Section 7. REPRESENTATIONS, WARRANTIES AND AGREEMENTS OF THE PURCHASERS.
Each Purchaser hereby severally represents (as of the Closing Date) and warrants
to, and agrees with, the Placement Agent, the Issuer and KMC VI that:
(a) Each Purchaser will make offers and sales (the "EXEMPT RESALES")
of the Notes purchased by it hereunder, solely to Persons whom it reasonably
believes to be: (1) "qualified institutional buyers" as defined in Rule 144A
under the Securities Act ("QIBS") and is aware that the sales to QIBs are being
made in reliance on Rule 144A, (2) institutional "accredited investors"

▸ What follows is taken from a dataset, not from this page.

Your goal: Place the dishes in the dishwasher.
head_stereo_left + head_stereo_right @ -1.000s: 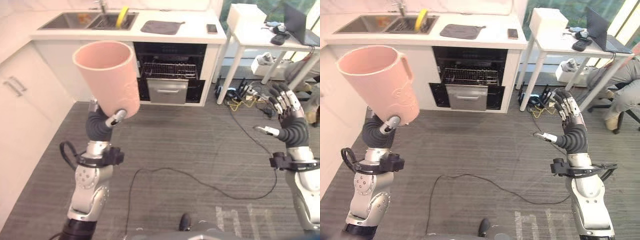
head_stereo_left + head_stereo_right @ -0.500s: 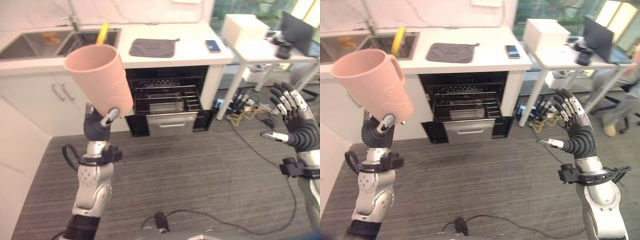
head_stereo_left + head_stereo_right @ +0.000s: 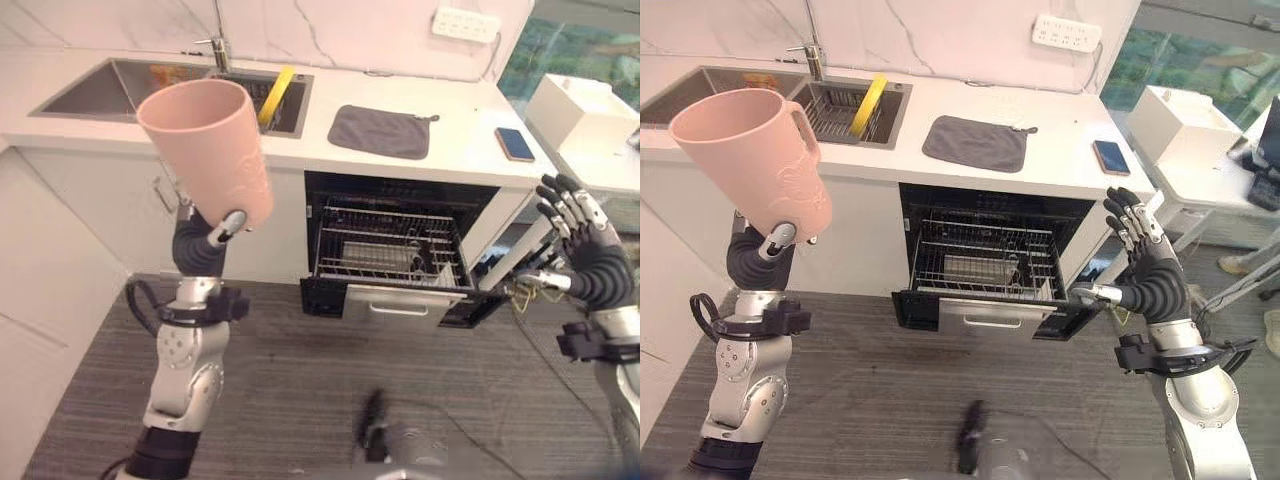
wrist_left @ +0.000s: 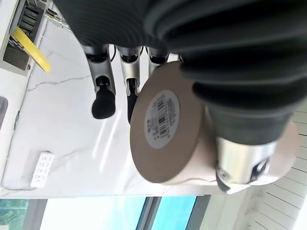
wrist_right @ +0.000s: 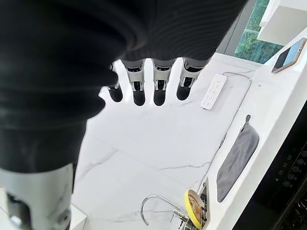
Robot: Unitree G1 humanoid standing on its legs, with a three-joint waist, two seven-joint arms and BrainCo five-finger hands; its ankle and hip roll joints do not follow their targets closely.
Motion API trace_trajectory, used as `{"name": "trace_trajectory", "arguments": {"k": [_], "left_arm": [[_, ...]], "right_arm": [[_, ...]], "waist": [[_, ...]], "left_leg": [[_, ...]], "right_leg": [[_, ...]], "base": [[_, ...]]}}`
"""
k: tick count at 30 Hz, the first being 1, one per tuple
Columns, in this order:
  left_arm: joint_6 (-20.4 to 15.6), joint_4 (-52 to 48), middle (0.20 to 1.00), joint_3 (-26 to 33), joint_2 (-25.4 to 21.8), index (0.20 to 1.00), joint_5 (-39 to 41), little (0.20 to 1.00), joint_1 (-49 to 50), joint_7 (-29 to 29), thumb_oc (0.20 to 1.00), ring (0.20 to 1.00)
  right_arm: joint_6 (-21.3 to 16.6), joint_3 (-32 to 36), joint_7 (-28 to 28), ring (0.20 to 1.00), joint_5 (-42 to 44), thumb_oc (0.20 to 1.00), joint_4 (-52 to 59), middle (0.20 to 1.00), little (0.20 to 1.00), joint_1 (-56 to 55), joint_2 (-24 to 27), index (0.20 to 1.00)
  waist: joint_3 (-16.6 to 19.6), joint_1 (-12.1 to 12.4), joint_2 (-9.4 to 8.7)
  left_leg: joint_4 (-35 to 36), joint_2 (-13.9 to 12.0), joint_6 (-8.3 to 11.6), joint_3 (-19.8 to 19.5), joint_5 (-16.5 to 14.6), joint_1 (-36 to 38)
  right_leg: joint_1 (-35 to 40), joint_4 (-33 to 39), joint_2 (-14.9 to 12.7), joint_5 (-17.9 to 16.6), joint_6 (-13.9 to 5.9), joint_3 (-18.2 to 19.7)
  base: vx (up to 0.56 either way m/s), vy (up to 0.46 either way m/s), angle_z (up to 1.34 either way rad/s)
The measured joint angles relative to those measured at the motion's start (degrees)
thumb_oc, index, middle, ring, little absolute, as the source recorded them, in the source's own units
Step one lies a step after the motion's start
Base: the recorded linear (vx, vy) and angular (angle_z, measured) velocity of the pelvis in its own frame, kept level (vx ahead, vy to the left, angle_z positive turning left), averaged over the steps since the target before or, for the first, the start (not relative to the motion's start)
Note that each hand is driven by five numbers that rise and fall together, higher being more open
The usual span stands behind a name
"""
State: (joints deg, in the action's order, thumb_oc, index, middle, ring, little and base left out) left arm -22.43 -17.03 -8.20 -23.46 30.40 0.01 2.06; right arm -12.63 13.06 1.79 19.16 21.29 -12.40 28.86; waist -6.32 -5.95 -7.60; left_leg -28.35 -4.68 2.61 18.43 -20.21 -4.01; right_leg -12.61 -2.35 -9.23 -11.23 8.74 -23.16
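The left hand (image 3: 205, 243) was clasped round a pink cup (image 3: 208, 150), held high before the sink (image 3: 165, 88), its labelled base plain in the wrist view, while the right hand (image 3: 1145, 262), fingers spread and holding nothing, was raised beside the open dishwasher (image 3: 985, 262).

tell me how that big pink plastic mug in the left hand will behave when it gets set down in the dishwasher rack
The big pink plastic mug looks thin-walled and empty, so probably light for its size. It is tall with a narrower flat base, so it may tip on the wire rack. The left hand grips it low, so it could wobble when released.
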Motion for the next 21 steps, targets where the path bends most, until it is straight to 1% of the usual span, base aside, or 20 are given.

("INSTITUTIONAL ACCREDITED INVESTORS") as defined in Rule 501 (a)( 1), (2), (3)
or (7) under the Securities Act and is aware that sales to Institutional
Accredited Investors are being made in reliance on Rule 501(a)(l), (2), (3) or
(7) or (3) non-U.S. Persons within the meaning of and in compliance with
Regulation S under the Securities Act and is aware that sales to non-U.S.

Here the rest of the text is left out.